The system is designed to fail, and it must be redesigned to succeed. The solution is not to expect physicians to look furtively over their colleagues’ shoulders and snitch to the authorities. The remedies must be systemic, obligatory, and woven into the fabric of medical education, ethics, and organization. Among the obvious requirements are:
- Mandatory review of randomly drawn samples of diagnostic interpretations. The frequency and intensity of the scrutiny should be commensurate with the complexity of the practice, known error rates, and the consequences of mistakes.
- A formal, standardized protocol for addressing competency problems. The first signs of problems should trigger mandatory supervision and intensified case reviews until performance is demonstrably up to snuff.
- Beyond certain thresholds of error, automatic suspension followed by the launch of a remediation algorithm.

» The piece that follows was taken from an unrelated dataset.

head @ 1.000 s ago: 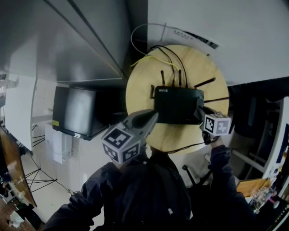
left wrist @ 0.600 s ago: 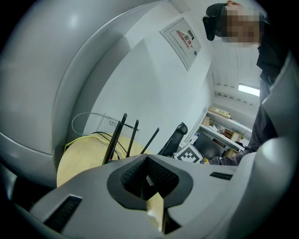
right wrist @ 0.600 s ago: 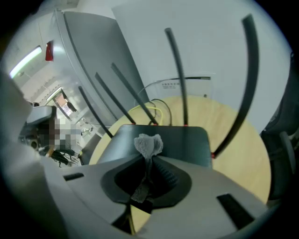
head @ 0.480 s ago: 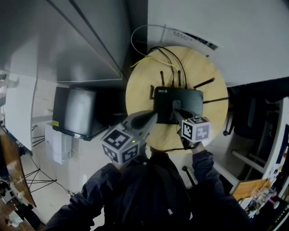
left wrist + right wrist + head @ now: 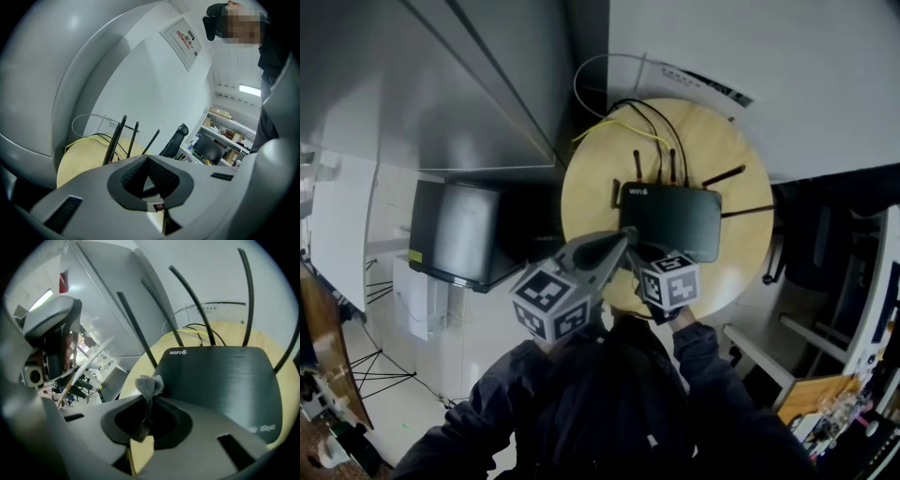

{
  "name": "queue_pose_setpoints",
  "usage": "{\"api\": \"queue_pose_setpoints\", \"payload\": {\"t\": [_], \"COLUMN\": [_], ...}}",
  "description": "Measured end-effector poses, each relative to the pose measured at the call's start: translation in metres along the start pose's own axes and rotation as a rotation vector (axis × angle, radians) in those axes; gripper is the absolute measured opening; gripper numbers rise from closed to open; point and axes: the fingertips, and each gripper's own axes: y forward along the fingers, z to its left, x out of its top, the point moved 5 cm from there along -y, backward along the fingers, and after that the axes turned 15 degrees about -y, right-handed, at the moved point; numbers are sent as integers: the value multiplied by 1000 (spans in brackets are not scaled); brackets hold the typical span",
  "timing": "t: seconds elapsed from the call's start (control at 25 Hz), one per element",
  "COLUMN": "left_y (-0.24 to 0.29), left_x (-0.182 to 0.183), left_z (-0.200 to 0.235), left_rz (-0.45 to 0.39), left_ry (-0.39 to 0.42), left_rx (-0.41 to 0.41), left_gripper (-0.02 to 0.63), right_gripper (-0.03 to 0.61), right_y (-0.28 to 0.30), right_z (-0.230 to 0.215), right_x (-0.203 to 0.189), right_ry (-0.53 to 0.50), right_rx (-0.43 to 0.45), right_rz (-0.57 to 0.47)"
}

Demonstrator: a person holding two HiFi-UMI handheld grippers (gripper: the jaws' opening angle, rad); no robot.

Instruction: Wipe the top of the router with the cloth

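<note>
Two grippers hang over the round wooden table (image 5: 586, 187), and only one carries anything. The right gripper (image 5: 147, 397) is clamped on a small grey cloth (image 5: 149, 384). A fuzzy tuft of it pokes out past the jaw tips, and the rest is pinched flat between the pads. The black router (image 5: 220, 385) lies just ahead of those tips and off to their right, its near-left corner closest to the tuft. I can't tell from here whether the tuft is actually touching the top. The antennas (image 5: 187, 301) stand up along the far edge, beyond the jaws, with the cables (image 5: 647, 117) trailing away behind them.

The left gripper (image 5: 147, 161) has its jaws together with nothing between them. It sits just beside the right one, tips toward the same near corner of the router.

The cloth looks soft and floppy, so I'd guess only the little bit sticking out will do the wiping, and it may fold back under pressure. The router's lid looks smooth, hard plastic. The box seems light enough to skid on the table if the strokes drag. The empty left gripper could steady it at a side edge. The thin antennas and cable plugs are best kept clear of.
</note>
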Motion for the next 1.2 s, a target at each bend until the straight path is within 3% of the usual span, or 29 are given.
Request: {"api": "queue_pose_setpoints", "payload": {"t": [0.48, 0.76, 0.96, 1.2], "left_y": [2, 2, 4, 3], "left_x": [-2, -3, -4, -1], "left_z": [-1, -2, -3, -9], "left_rz": [14, 25, 31, 29], "left_ry": [4, 10, 14, 18], "left_rx": [-11, -16, -19, -34], "left_gripper": [-6, -6, -6, -6], "right_gripper": [72, 72, 71, 71], "right_y": [-81, -110, -111, -115], "right_z": [-106, -139, -137, -72], "right_x": [-66, -86, -84, -22], "right_ry": [98, 193, 189, 99], "right_rx": [-166, -231, -244, -106], "right_rz": [34, 4, -6, -205]}}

- Specific additional support, review, and continuing competency assurance procedures for isolated practitioners.
- Transparent reporting to the public of performance results.
It is delusional to believe that everything is now out in the open, with nothing more to uncover. It’s not just the outliers who cause harm; because medicine is so fraught with unjustifiable variations in practice, it is certain that the errors resulting from “satisfactory” practice far outnumber the misdeeds of the visibly incompetent. The graveyards are filled with anonymous victims whose stories will never surface in a public inquiry. Until professionals take their collective obligations seriously and embrace a culture of safety, prevention will fail, detection will be late, and the victims will pile up. If they view peer review, recertification, and remediation as violations of sacred entitlements, sleepwalking through mandated processes won’t accomplish much.
Sad to say, for radiology and pathology our salvation may come from machines. It is foreseeable that computerized pattern recognition software will be able to diagnose more accurately and consistently than specialists in all but the most unusual of cases. If that day comes, we can be sure that these highly reliable machines will be programmed to self-diagnose and identify anomalies in their own findings and performance at regular intervals, and will be examined, refurbished, and re-tested according to strict protocols. In other words, we will treat them and their needs with care and respect, governed by the duty to put patients first. Too bad that we don’t do the same for fallible diagnosticians and their victims.